REQUIRED WORK: Return all the data exactly, keeping the pictures out.

____________________

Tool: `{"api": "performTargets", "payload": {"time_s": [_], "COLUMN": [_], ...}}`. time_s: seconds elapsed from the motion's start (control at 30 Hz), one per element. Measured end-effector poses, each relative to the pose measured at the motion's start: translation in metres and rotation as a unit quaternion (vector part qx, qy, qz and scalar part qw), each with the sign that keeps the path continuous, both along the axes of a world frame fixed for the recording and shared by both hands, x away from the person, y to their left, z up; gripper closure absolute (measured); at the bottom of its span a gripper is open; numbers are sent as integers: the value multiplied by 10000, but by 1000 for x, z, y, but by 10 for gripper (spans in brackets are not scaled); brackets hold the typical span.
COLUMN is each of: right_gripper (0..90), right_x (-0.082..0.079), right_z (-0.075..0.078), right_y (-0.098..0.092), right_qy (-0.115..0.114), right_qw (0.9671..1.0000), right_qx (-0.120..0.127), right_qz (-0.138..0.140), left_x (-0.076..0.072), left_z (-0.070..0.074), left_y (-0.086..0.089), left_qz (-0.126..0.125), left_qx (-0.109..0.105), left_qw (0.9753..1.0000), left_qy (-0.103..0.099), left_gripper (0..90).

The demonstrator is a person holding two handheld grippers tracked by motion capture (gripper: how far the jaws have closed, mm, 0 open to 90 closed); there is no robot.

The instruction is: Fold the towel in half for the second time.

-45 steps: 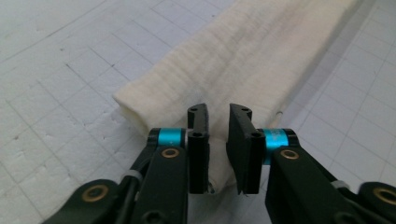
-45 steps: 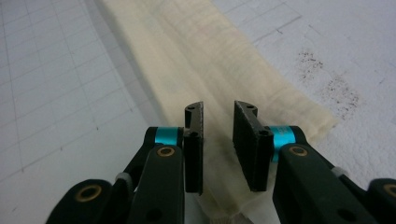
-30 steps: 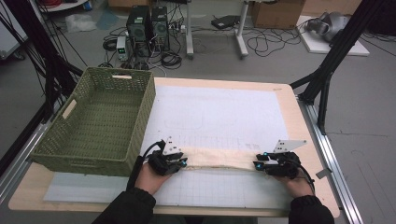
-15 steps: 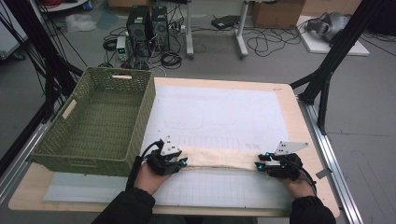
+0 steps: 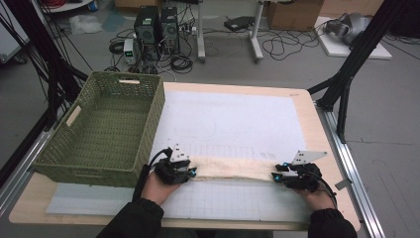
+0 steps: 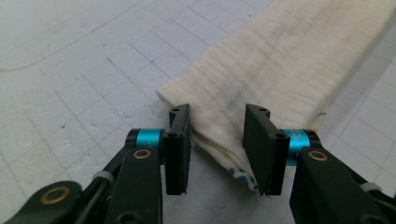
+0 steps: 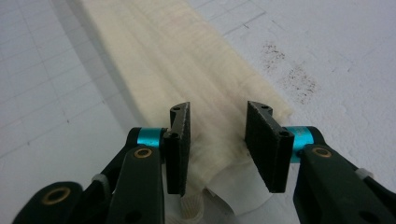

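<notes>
A cream cloth (image 5: 233, 168), folded into a long narrow strip, lies across the near part of the white gridded mat (image 5: 233, 124). My left gripper (image 5: 190, 172) is at the strip's left end, my right gripper (image 5: 275, 176) at its right end. In the left gripper view the gripper (image 6: 217, 142) stands open, jaws apart over the cloth (image 6: 280, 60) end, whose layers lie between them. In the right gripper view the gripper (image 7: 218, 140) is likewise open astride the cloth (image 7: 187, 60) end, with a white inner layer showing below.
A green woven basket (image 5: 148, 129) stands at the table's left, close to my left hand. The wooden table edge (image 5: 327, 148) runs along the right. Cables, computer boxes and black stand legs are on the floor beyond.
Both grippers stay at the two ends of the cloth strip; hardly any movement shows in the high view.
</notes>
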State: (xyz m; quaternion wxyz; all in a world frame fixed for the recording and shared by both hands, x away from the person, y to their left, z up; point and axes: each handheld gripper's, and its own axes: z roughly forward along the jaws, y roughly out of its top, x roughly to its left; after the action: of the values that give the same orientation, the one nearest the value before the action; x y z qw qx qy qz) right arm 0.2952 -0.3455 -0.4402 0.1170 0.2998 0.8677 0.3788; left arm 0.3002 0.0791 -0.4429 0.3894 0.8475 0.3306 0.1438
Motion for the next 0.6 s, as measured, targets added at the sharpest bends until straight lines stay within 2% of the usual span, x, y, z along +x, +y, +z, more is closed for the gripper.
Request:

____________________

FINISHED TASK:
Tool: `{"api": "performTargets", "payload": {"time_s": [_], "COLUMN": [_], ...}}`. time_s: seconds elapsed from the motion's start (control at 30 Hz), one per element. Measured end-effector poses, each relative to the pose measured at the motion's start: translation in metres and rotation as a unit quaternion (vector part qx, qy, qz and scalar part qw), each with the sign that keeps the path continuous, both along the axes of a world frame fixed for the recording and shared by both hands, x away from the person, y to their left, z up; gripper closure absolute (measured); at the bottom of its span a gripper is open; numbers are sent as integers: the value multiplied by 10000, but by 1000 for x, z, y, but by 10 for gripper (spans in brackets are not scaled); brackets hold the typical span.
COLUMN is each of: right_gripper (0..90), right_x (-0.082..0.079), right_z (-0.075..0.078), right_y (-0.098..0.092), right_qy (-0.115..0.114), right_qw (0.9671..1.0000), right_qx (-0.120..0.127), right_qz (-0.138..0.140), left_x (-0.076..0.072), left_z (-0.070..0.074), left_y (-0.086..0.089), left_qz (-0.126..0.125), left_qx (-0.109..0.105), left_qw (0.9753..1.0000), left_qy (-0.103..0.099), left_gripper (0..90).

The demonstrator is a person holding two handheld grippers tracked by motion capture (gripper: how far the jaws have closed, mm, 0 open to 90 closed); there is no robot.

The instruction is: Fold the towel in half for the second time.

-45 steps: 
-45 steps: 
-30 steps: 
-15 steps: 
+0 steps: 
+0 steps: 
+0 steps: 

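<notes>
A cream cloth (image 5: 233, 168), folded into a long narrow strip, lies across the near part of the white gridded mat (image 5: 233, 124). My left gripper (image 5: 190, 172) is at the strip's left end, my right gripper (image 5: 275, 176) at its right end. In the left gripper view the gripper (image 6: 217, 142) stands open, jaws apart over the cloth (image 6: 280, 60) end, whose layers lie between them. In the right gripper view the gripper (image 7: 218, 140) is likewise open astride the cloth (image 7: 187, 60) end, with a white inner layer showing below.
A green woven basket (image 5: 148, 129) stands at the table's left, close to my left hand. The wooden table edge (image 5: 327, 148) runs along the right. Cables, computer boxes and black stand legs are on the floor beyond.
Both grippers stay at the two ends of the cloth strip; hardly any movement shows in the high view.
</notes>
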State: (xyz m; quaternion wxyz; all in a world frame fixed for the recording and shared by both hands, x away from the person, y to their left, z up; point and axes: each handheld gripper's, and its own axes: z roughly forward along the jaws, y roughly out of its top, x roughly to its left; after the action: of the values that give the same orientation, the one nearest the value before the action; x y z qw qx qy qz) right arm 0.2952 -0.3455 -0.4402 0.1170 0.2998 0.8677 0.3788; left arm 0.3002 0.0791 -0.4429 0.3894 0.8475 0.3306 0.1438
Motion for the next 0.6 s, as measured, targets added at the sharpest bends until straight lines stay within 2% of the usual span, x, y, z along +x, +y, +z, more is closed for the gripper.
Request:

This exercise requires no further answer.